[ALERTING] When are critical alerts needed?
You build a great product. You offer it as a service. You define quality and performance Service Level Agreements (SLA) for your clients. You deploy monitoring.
And now you want to define alerting. To choose relevant metrics. To establish thresholds. Simply, to decide when your system needs manual intervention and you must alert the on-call team.
What metrics to choose for alerting? How many alerts to add? When to alert?
Strategy 1: Alert on everything. We love alerts.
- Treat all your system’s components/services as pets: Each container or VM instance is important and needs love and gentle care. Alert on each VM restart. Alert when CPU usage on one container out of 1000 is at 100 %. Wonder at your alerting volume.
- Alert that no work has been done: Alert that service throughput is zero. Alert that a service has not produced any logs in the last 15 minutes. Wonder why these alerts fire mostly during nights, weekends, or software deployments.
- Do not correlate alerting to client impact: You alert on what you think is bad for your system, not your clients. Can a CPU usage of 100% negatively impact your clients? Maybe a 10% chance. And it’s bad for your VM. So you alert on it. Can an accumulation of data negatively impact your clients? Maybe a 30% chance. And it’s bad for your storage. So you alert on it. Wonder why alerts don’t seem correlated with client impact.
- Alert on things you do not know how to fix: Do you think a situation might cause problems for your customers? Alert on it. Do you or your team know how to react to the alert? No, the alert is too generic. No, the system is too complex. Alert anyway. Let the on-call should figure out what to do when the alert fires. Wonder at your on-call team’s frustration with non-actionable alerts.
Strategy 2: Alert on client experience degradation. Automate everything else.
- Alert when client experience is impacted: The on-call team is called only when client experience is impacted. Or when impact is imminent if no action is taken immediately. If a critical alert fires and notifies the on-call, there should be a 90% chance that client impact is imminent. A container restarting should not be critical. High memory usage, not critical. Backup failure, not critical. Losing data, that is critical. Your service not being reachable by your clients, that is critical. Exceeding your latency SLA, also critical. Wonder how much your team trusts each alert.
- Automate everything else: All other alerts you think you need should be handled by automation. You want to alert that disk is filling up? Implement automation for storage scaling or data rebalancing. You want to alert that a service is stuck and needs to be restarted? Implement automation to restart or unblock it. Do not automate with alerts and people. Automate with automation. Wonder how resilient is your system.
Checklist: Do I need a critical alert on this metric?
Alerts that call people imply manual intervention. Manual intervention is slow and expensive. It disrupts life for the on-call team. It is hard to scale, as you can only scale it with people. And it is slow in recovering client experience after a failure. So, manual intervention should be the exception, not the norm.
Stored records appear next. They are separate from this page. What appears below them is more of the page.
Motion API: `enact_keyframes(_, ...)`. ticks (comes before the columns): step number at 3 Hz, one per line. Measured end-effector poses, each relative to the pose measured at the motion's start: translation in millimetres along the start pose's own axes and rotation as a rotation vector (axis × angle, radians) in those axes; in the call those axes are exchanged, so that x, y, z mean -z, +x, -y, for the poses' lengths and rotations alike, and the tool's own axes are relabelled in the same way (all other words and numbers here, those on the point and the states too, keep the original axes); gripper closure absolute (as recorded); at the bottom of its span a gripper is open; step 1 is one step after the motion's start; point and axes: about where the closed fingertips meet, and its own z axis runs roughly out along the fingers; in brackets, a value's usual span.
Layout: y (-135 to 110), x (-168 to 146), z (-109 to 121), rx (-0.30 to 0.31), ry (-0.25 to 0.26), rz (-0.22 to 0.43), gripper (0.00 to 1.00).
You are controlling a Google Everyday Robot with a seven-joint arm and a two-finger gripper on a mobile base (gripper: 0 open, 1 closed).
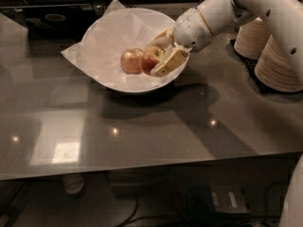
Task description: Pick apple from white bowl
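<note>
The white bowl (109, 32), wide and lined with crinkled white paper, stands at the back middle of the dark table. Two apples lie in it. The apple (149, 56), red with a yellowish patch, sits on the right between my fingers. A more evenly red-orange apple (130, 60) lies just left of it, touching it. My gripper (156, 58) reaches in over the bowl's right rim from the upper right. One beige finger (168, 63) lies against the apple's near right side and the other behind it. The gripper is shut on the apple.
Stacks of beige paper dishes (279, 63) stand on the right, close behind my arm (213, 13). The glossy dark table (142, 126) stretches toward the front edge. A dark shelf with a tape roll (55, 17) runs behind the bowl.
</note>
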Motion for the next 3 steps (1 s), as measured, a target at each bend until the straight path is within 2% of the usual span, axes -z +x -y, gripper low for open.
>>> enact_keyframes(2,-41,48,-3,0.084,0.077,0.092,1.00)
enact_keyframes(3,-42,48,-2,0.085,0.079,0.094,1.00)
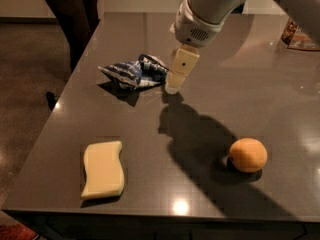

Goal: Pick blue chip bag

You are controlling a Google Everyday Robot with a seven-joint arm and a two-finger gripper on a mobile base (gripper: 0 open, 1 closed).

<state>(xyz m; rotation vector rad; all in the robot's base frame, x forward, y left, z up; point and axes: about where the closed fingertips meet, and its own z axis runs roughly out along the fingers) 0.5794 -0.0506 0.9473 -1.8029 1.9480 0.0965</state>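
Note:
The blue chip bag [134,72] lies crumpled on the grey table [150,149], left of centre toward the back; it is dark blue with white patches. My gripper [172,86] hangs from the white arm coming in from the top right. Its cream-coloured tip sits just right of the bag's right end, close above the tabletop. It holds nothing that I can see.
A pale yellow wavy sponge [103,169] lies near the front left edge. A round orange fruit [248,155] sits at the front right. A person's legs [75,14] stand at the table's back left corner. A printed packet [299,34] lies at the far right edge.

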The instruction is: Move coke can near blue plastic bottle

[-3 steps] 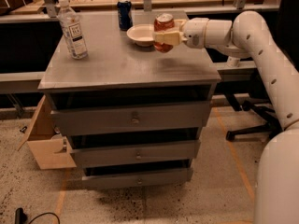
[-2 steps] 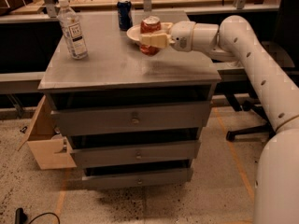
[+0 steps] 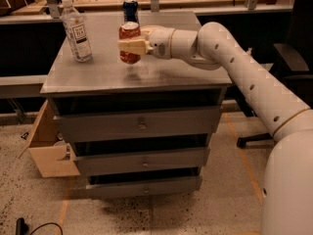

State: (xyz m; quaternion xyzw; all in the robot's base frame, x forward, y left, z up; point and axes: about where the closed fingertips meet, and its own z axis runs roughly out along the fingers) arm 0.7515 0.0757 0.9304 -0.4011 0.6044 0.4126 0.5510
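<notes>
The red coke can (image 3: pixel 129 35) with a silver top is held in my gripper (image 3: pixel 132 45), which is shut on it, just above the grey cabinet top (image 3: pixel 156 72) near its middle. The clear blue plastic bottle (image 3: pixel 77 31) with white cap and white label stands upright at the top's left side, roughly a hand's width left of the can. My white arm (image 3: pixel 230 58) reaches in from the right.
A dark blue can (image 3: pixel 130 10) stands at the back of the cabinet top, behind the coke can. The cabinet has several drawers (image 3: pixel 142 126) below. A cardboard box (image 3: pixel 49 151) sits on the floor at the left. A wooden bench runs behind.
My gripper has carried the coke can leftward across the cabinet top, away from the small plate, toward the bottle. The plate is now hidden behind my arm.
</notes>
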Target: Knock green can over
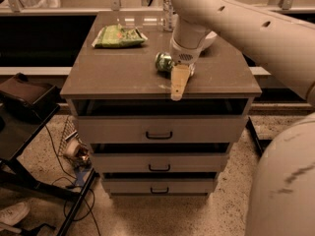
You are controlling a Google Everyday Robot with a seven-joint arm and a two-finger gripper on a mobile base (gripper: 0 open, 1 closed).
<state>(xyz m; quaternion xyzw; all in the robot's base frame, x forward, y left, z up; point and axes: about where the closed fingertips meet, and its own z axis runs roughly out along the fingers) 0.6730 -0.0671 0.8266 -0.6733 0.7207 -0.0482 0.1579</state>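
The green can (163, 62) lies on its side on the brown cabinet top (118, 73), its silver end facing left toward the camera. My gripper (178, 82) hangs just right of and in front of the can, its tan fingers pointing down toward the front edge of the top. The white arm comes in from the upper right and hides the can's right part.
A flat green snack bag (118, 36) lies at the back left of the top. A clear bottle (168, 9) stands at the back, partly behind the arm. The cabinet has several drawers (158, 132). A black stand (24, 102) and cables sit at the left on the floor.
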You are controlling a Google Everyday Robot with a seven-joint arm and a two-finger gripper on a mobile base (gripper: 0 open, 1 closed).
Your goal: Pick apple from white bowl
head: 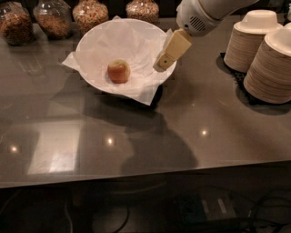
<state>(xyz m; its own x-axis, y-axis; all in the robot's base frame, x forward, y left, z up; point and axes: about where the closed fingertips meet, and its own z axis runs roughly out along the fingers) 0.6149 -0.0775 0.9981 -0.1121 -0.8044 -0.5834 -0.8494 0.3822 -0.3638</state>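
Note:
The apple (118,71), reddish-orange with a yellowish top, lies in the middle of the white bowl (91,43), which is lined with crumpled white paper and sits on the dark counter at the back left. My gripper (163,62) hangs over the bowl's right rim, its beige fingers (173,48) pointing down and left towards the apple. It is to the right of the apple and apart from it. It holds nothing that I can see.
Several glass jars (91,12) of snacks stand along the back edge behind the bowl. Stacks of beige paper bowls (272,67) stand on a black mat at the right. The grey counter (191,136) runs to its front edge below.

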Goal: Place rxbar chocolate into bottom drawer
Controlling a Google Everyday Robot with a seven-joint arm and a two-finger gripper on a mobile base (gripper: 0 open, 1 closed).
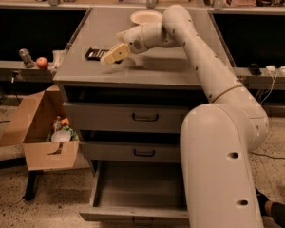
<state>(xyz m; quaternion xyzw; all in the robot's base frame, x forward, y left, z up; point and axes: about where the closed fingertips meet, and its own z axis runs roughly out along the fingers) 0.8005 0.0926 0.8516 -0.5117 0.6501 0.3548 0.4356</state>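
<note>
The rxbar chocolate (95, 54), a dark flat bar with pale lettering, lies on the grey cabinet top (166, 65) near its left edge. My gripper (111, 56) hovers just right of the bar and partly over its right end, low above the top. The bottom drawer (137, 186) is pulled out under the two upper drawers, and its inside looks bare. My white arm reaches from the lower right across the cabinet and hides the drawer's right part.
A cream bowl (146, 16) stands at the back of the cabinet top. An open cardboard box (40, 132) with items stands on the floor at the left. A red apple (42, 62) and a small can (25, 57) sit on a low shelf at the left.
</note>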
Automation should be the norm.
To this end, there are a couple of questions I find helpful in determining if I need to define a critical alert on a metric:
- Is the metric a Service Level Indicator tracking SLA fulfillment? Simply put, is the metric tracking client experience? Like latency, data accuracy, data loss/corruption, or service availability.
- Is the metric indicating widespread system failure? For example, is the network down? Is the computing cluster down?
- Is the metric indicating failure in third-party systems? Does the metric track if the third-party services I am using fulfill their SLAs? Do I need to engage their technical support when the alert will fire?
- Will there be a 90% chance of imminent client impact when the alert fires? What combination of metrics and thresholds achieves that?
- How often will it fire? Does the metric need smoothing? Will it fire too often? Will I desensitize the on-call team with too many alerts if I add it?
- Can we automate the response to this alert? If the answer is yes, then don’t alert on it. Give it a go and automate it. Alert only when automation cannot handle it.